可镇上很多人都看见了,那个人是暴毙而亡,她没有杀人。
这是使者大人的意思。
柳冬梅没料到,夜里来县令的家中,居然意外地听见了,旁人在商量要如何给她安罪名。
而这两道声音之中的其中一道,听着还有些熟悉。
只是这一时半会儿的,柳冬梅想不起来,这是谁的声音。
使者大人怎么会关心一个乡野村妇的死活,难道那个村妇,得罪了使者大人?这不是咱们该关心的事情。
既然使者大人有令,咱们照做就行!我明白了,我会想办法买通证人,给她将罪名定死!房间里的对话声,听得柳冬梅直皱眉。
女鬼见她没有跟上来,又飘了回来。
大师,你怎么不走了?随着女鬼的声音传来,房间里也响起了脚步声。
听见脚步声逼近,柳冬梅快速躲到了拐角处。
房间门,被人从里面打开。
一个男人迎着夜色走出来。
柳冬梅探着头一看,将男人认了出来。
难怪她觉得声音有些耳熟,原来这个人她之前见过,是村长的儿子!大师,你认识那个人?嗯。
柳冬梅应了一声,将目光收回来:继续带路吧!女鬼点点头,继续往前飘。
柳冬梅的意思,是去说服县令之子的手下,给女鬼作证。
至于玉佩,夺回来也没有用,还会打草惊蛇,暂时就不管了。
一人一鬼来到后院,一名家丁正要回房。
女鬼将他认出来,抬手一指:就是他!随着女鬼的声音落下,柳冬梅快速上前,趁黑钻进了家丁的房间。
家丁住的,都是通铺。
其他家丁还没回来,房间里只有他一个人。
他关上房门,一转头,就看见了柳冬梅,脸色顿时垮了一下来。
姑娘,你是什么人?我不记得,府中有你这一号人!你不需要知道我是谁,我今晚来找你,是想让你帮忙去公堂指认,王二少是你家公子杀的。
你是王家的人?家丁眉头一皱。
但很快,他又嗤笑一声。
姑娘,我看你是没睡醒吧。
公子可是我的主子,我凭什么觉得,我会帮你指认他?你觉得,我是在跟你商量?柳冬梅嘴角一挑,往他的身上贴了一张见鬼符。
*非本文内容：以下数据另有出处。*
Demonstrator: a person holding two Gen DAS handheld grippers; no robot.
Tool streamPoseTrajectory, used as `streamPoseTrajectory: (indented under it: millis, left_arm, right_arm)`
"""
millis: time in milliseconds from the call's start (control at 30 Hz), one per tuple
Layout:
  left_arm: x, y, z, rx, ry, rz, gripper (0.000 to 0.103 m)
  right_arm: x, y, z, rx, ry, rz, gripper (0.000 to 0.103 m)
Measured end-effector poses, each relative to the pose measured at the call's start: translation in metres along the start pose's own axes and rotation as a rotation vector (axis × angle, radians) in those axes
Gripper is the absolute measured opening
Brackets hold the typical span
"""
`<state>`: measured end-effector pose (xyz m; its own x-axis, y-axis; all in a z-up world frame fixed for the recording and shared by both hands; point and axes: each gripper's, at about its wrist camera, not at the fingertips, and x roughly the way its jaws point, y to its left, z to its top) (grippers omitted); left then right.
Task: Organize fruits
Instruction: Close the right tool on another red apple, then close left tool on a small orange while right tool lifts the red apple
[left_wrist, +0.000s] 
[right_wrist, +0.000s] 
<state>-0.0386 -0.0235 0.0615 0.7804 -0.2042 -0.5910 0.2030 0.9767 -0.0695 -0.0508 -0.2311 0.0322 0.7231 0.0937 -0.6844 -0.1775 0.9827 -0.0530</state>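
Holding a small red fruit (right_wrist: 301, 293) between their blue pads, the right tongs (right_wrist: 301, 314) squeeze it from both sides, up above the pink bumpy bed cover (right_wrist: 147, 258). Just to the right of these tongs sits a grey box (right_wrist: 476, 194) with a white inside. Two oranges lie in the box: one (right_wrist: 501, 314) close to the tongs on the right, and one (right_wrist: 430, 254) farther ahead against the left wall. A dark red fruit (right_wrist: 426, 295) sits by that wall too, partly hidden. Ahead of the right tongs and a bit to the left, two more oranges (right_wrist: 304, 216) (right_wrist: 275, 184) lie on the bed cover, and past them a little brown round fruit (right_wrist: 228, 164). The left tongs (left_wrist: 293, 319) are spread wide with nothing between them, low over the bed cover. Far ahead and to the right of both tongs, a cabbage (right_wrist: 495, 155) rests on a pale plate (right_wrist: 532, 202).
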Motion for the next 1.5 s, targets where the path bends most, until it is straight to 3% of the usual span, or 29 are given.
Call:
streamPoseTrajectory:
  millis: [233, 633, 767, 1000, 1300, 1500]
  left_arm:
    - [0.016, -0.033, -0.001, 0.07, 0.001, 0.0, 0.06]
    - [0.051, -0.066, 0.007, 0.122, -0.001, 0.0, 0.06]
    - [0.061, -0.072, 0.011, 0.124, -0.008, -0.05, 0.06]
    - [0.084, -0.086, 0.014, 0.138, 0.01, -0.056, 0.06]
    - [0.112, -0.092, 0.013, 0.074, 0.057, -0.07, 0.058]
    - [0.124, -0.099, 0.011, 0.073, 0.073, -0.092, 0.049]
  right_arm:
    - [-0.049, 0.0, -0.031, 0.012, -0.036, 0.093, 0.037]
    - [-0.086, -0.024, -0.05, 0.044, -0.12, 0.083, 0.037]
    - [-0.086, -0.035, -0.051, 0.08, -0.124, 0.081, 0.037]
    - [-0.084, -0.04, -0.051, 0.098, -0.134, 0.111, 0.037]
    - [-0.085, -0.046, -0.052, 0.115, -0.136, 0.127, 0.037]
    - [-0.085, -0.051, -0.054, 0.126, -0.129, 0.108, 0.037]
家丁隐约看见,柳冬梅往他的胸口,贴了一个黄色的东西。
可低头去看时,却是什么都没看见。
你往身上贴了什……家丁的话,还没来得及说完。
他一抬头,就看见女鬼飘在柳冬梅的身旁。
蓦地,他瞪大了眼眸,往后退了一步。
你……你不是死了么,怎么会在这里?咦,你能看得到我?女鬼有些惊讶,往前凑近了一些,吓得家丁连连后退。
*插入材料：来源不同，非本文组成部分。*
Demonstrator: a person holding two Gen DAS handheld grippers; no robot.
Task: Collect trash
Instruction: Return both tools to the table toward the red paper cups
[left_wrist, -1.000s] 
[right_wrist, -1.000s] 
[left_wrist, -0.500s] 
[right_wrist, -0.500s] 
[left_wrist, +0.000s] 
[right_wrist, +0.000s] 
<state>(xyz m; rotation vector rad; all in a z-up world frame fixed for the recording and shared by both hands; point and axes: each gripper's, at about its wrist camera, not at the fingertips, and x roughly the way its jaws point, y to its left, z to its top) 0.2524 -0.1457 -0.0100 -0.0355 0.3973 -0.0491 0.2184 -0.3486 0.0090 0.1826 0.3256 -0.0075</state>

你你你,你是人是……是鬼?我都已经死了,当然是鬼呀!女鬼露出一抹阴森的笑容。
既然你能看得到我,那这事儿就好办了。
你若是不帮我,我就一口将你吞了。
像这样,嗷呜!女鬼张开嘴,想要吓唬家丁。
柳冬梅看见她凶萌凶萌的样子,嘴角忍不住一抽。
她这个样子,若是能吓到人,那才是真的有鬼了!。